- Macau’s gaming industry had their lowest revenue in history during June 2020.
- It was actually worse than April when Macau’s casinos were just reopening after a two week closure.
- June 2020 gaming revenues were down -97% from one year ago.
Nevada’s gaming industry isn’t the only one being brutalized by the COVID-19 pandemic. The Asian gaming epicenter of Macau has been hit hard all year but June’s numbers set a new low for monthly gaming revenue. The Macau Gaming Inspection and Coordination Bureau (DIJC) announced that casinos brought in only $89.7 million USD making June the worst month in the history of their gaming industry. In addition, the 97% drop from June 2019 was the biggest year to year drop ever recorded. The previous low can be seen in the gaming revenues for April 2020 which were $94.4 million USD representing a 96.8% drop from April 2019’s $2.95 billion USD. June’s horrific revenue numbers are all the more disappointing as they came on the heels of a slight uptick in May.

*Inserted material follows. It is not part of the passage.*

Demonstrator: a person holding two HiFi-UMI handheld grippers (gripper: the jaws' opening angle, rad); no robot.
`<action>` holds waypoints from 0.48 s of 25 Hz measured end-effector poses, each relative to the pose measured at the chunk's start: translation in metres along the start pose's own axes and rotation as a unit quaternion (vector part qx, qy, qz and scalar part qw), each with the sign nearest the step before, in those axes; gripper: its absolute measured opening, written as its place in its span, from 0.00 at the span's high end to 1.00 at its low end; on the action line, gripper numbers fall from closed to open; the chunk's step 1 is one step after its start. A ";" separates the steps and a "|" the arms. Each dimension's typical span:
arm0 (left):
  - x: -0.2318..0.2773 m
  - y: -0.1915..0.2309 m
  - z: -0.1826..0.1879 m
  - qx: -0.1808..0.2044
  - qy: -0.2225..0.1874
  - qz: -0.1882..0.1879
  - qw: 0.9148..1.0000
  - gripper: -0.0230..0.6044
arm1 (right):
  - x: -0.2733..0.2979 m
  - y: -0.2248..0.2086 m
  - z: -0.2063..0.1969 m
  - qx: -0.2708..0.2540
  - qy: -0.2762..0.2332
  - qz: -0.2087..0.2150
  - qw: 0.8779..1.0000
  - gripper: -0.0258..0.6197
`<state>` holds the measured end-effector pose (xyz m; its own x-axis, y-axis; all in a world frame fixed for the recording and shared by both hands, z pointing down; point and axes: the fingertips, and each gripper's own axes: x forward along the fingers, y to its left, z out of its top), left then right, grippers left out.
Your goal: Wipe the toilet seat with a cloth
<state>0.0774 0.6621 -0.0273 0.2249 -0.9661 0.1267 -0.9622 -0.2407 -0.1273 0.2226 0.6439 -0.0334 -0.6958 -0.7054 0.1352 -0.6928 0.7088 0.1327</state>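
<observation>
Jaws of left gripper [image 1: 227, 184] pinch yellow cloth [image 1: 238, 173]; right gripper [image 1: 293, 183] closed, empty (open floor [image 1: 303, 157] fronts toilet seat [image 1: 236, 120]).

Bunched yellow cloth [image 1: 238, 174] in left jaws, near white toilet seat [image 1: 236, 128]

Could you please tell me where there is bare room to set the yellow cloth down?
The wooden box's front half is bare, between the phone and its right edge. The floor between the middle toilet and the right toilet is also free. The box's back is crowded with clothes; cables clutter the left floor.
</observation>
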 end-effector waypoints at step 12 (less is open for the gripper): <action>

The big issue remains border closures that limit travel from their biggest customer bases. The Chinese government has closed the borders of Guangdong province and Hong Kong to help slow the spread of COVID-19. The expectation was that these travel restrictions would have eased by this point but as of yet that hasn’t occurred. The year over year decline in June was more severe than in February when Macau’s casinos were closed for 15 days. In February 2019, Macau’s gaming revenues were a healthy $2.975 billion USD. In February 2020, revenues were $391.5 million representing a drop of 87.8%. For the year, Macau’s gaming revenues are off by 77.4% against the first six months of 2019.
Here’s the chart of the carnage from the DICJ website. Revenue figures are reported in Macanese Pataca which has the charming abbreviation ‘MOP’. At current exchange rates, 1 Macanese Pataca aka MOP is worth 0.13 USD. Here’s a helpful tip–if you want to plug these revenue figures into a currency exchange you’ll need to add ‘000,000’ to the back end of the numbers reported below:
It’s not quite as bad of a drop as Nevada experienced over the past couple of months. Of course, the Silver State’s gaming industry was shut down entirely so the only revenue coming in was via online poker and mobile sportsbook apps. Nevada’s gaming industry reopened on June 4th so we won’t get any data on revenue until the end of July. By all accounts, the Las Vegas market was busy over the 4th of July weekend with heavy traffic reported along I-15 South on Sunday. I-15 South is the primary conduit between Southern California and Southern Nevada. At one point, there was a 12 mile backup.